• **Exercise goal**
Please output exactly the part of the records below that opens with the line containing "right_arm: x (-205" and closes with the line containing "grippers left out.", both lines included, and nothing else.

________________________

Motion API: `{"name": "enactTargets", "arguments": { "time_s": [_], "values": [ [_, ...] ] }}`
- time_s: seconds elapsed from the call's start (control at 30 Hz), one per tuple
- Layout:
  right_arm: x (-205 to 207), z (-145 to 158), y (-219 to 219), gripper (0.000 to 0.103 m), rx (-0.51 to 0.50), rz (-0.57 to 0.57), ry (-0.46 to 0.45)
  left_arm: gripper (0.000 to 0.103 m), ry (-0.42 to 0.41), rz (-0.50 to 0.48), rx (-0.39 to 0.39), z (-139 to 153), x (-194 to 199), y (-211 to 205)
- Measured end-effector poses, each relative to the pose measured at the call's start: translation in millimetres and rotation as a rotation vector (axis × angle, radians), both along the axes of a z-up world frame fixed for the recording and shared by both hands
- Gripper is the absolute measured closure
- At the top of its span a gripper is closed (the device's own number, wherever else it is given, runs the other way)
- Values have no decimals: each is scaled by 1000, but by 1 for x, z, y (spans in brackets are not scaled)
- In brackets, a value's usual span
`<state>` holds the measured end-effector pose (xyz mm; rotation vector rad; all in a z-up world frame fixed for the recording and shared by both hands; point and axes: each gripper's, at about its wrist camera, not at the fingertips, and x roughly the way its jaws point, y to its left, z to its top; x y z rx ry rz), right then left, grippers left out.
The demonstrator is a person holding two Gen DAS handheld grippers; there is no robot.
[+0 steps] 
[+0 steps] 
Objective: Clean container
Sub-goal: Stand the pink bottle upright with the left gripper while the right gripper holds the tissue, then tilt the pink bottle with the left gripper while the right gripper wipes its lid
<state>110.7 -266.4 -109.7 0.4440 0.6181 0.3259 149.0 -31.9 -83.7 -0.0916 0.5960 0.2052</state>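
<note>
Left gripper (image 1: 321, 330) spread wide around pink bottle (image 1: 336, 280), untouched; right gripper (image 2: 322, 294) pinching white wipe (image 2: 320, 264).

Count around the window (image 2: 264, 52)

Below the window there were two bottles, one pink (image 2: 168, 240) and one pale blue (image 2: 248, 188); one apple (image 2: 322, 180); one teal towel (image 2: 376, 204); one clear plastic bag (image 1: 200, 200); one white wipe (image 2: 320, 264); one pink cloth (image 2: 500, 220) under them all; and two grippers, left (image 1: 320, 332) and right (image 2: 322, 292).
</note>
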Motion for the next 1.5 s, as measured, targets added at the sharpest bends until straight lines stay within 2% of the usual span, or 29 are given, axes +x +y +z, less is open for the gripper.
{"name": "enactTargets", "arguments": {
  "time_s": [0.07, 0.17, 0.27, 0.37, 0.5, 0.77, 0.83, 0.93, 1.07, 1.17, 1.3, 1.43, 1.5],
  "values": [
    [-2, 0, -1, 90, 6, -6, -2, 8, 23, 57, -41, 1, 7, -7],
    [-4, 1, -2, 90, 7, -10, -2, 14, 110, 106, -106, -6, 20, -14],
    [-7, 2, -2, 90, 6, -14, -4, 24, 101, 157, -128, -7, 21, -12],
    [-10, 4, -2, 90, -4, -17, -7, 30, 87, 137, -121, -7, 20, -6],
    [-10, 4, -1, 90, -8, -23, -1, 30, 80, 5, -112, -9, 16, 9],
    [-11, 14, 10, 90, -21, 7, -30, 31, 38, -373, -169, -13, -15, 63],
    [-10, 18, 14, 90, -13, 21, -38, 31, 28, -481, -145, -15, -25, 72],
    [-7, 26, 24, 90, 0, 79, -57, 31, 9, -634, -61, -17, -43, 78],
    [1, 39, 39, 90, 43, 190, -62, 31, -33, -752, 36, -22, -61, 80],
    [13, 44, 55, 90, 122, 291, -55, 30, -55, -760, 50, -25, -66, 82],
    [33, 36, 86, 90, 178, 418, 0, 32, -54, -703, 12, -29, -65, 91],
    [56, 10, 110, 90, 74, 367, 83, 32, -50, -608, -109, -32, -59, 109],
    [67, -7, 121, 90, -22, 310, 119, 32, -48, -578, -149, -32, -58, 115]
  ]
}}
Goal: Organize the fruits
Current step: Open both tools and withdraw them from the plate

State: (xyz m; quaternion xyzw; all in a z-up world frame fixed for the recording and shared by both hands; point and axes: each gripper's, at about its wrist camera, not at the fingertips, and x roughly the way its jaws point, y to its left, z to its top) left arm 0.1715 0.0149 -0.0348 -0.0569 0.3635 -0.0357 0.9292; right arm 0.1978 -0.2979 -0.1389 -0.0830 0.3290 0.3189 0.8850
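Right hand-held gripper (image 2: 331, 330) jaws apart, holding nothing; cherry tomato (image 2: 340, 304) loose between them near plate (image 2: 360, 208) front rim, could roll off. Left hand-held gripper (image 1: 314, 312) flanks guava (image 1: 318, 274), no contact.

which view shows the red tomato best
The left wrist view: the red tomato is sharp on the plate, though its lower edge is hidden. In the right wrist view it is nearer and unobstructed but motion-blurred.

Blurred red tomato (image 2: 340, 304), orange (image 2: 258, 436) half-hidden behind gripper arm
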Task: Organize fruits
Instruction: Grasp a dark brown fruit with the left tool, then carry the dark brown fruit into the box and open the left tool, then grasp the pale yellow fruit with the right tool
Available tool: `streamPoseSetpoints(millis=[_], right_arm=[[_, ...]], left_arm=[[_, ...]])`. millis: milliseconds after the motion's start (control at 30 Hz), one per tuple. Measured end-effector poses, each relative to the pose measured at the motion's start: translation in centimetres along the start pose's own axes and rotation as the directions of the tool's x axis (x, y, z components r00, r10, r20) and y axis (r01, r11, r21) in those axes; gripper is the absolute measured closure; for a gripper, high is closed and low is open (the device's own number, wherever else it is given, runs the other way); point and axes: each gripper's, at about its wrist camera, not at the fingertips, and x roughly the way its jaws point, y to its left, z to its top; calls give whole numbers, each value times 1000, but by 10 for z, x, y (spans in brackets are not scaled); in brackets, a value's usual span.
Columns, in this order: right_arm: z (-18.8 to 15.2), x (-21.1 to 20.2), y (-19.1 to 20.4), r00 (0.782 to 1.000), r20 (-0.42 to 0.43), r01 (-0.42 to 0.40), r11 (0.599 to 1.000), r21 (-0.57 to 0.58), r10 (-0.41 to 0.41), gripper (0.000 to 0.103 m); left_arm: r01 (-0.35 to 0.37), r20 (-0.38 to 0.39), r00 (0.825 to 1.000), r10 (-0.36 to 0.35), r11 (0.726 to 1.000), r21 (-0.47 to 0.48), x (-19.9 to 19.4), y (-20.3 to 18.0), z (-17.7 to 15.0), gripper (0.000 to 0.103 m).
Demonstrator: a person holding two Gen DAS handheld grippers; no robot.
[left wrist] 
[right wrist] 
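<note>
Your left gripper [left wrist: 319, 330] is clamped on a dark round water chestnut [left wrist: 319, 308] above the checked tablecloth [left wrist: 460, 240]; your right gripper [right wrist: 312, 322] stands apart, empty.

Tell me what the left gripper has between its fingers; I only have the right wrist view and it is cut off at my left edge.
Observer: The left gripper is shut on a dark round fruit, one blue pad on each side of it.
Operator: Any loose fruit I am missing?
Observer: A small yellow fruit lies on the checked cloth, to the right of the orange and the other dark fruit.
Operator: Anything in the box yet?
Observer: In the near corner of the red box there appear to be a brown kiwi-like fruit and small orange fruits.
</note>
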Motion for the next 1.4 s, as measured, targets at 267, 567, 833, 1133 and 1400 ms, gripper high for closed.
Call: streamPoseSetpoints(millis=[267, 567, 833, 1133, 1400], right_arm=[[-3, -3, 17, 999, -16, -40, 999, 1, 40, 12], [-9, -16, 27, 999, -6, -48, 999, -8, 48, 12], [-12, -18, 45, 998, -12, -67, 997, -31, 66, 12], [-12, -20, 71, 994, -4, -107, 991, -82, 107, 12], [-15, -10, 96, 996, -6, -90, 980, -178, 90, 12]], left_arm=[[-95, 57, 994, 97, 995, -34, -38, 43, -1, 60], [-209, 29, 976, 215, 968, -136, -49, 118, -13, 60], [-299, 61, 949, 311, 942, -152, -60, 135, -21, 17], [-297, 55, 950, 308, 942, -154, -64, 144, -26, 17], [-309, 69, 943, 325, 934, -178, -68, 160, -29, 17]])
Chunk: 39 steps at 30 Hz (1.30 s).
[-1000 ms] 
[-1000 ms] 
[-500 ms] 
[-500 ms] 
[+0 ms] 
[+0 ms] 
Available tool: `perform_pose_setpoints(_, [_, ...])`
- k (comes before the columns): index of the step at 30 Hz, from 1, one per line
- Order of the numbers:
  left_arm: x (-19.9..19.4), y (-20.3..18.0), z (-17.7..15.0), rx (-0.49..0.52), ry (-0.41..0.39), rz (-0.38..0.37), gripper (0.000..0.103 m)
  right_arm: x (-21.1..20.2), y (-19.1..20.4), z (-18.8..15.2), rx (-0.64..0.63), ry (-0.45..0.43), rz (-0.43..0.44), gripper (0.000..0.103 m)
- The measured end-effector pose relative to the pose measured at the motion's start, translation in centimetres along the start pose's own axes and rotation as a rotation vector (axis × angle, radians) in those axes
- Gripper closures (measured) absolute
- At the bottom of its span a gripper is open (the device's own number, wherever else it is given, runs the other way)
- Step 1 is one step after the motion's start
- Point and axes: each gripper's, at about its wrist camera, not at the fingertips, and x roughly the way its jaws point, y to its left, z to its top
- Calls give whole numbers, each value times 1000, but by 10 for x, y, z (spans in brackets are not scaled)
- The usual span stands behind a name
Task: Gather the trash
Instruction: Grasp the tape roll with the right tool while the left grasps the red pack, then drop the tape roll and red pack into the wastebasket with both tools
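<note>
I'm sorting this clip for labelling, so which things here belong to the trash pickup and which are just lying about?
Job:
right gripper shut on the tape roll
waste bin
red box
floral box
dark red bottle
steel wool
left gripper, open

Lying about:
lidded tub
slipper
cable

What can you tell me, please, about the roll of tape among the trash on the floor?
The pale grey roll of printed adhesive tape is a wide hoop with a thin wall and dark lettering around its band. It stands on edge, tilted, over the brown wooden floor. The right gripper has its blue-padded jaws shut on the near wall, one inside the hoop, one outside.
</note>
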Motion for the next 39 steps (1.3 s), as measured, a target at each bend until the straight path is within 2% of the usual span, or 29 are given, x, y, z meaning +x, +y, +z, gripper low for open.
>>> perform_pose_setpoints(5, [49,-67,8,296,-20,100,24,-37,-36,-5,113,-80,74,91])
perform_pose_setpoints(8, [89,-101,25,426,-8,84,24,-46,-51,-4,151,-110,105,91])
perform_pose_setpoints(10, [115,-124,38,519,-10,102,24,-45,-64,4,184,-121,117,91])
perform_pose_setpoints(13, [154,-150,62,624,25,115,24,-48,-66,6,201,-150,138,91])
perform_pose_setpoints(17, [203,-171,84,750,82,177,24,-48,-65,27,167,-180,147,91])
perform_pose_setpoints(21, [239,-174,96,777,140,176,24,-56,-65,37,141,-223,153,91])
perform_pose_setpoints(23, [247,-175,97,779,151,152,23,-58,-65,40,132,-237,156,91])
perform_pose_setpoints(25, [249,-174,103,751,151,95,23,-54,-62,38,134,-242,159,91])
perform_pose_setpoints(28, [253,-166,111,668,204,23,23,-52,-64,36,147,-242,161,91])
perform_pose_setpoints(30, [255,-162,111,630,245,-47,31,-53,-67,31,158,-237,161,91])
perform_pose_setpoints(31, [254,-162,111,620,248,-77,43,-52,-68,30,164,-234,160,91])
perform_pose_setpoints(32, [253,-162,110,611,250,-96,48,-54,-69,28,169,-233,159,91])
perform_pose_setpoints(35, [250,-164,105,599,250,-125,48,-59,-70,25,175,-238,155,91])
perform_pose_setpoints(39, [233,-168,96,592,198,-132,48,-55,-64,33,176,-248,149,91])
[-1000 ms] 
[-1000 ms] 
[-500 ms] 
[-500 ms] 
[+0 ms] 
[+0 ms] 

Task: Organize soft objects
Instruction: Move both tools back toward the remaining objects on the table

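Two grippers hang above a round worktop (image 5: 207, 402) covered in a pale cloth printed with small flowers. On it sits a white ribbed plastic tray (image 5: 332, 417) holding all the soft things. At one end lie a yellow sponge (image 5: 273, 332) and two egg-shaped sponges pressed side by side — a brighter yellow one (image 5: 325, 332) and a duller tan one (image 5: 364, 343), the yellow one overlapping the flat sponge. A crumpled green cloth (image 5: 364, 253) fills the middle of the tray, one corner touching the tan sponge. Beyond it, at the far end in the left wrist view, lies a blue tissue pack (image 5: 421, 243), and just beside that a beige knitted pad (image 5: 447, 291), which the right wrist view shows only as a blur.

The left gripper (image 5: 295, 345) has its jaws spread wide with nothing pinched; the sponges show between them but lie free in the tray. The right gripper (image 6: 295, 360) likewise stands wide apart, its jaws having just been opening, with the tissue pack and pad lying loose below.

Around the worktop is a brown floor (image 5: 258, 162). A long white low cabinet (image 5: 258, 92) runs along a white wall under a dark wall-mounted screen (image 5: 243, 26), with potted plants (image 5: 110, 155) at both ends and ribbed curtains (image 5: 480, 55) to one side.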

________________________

• **Task answer**
  right_arm: x (-205 to 207), z (-145 to 158), y (-219 to 219), gripper (0.000 to 0.103 m), rx (-0.51 to 0.50), rz (-0.57 to 0.57), ry (-0.46 to 0.45)
  left_arm: gripper (0.000 to 0.103 m), ry (-0.42 to 0.41), rz (-0.50 to 0.48), rx (-0.39 to 0.39), z (-139 to 153), x (-194 to 199), y (-211 to 205)
- Measured end-effector poses, each relative to the pose measured at the call's start: translation in millimetres and rotation as a rotation vector (axis × angle, radians), both along the axes of a z-up world frame fixed for the recording and shared by both hands
- Gripper is the absolute measured closure
- At the top of its span a gripper is closed (the device's own number, wherever else it is given, runs the other way)
- Values have no decimals: each is scaled by 1000, but by 1 for x, z, y (spans in brackets are not scaled)
- In brackets, a value's usual span
`<state>` holds the measured end-effector pose (xyz mm; rotation vector rad; all in a z-up world frame fixed for the recording and shared by both hands; point and axes: each gripper's, at about its wrist camera, not at the fingertips, and x roughly the way its jaws point, y to its left, z to its top; x y z rx ry rz), right then left, grippers left out.

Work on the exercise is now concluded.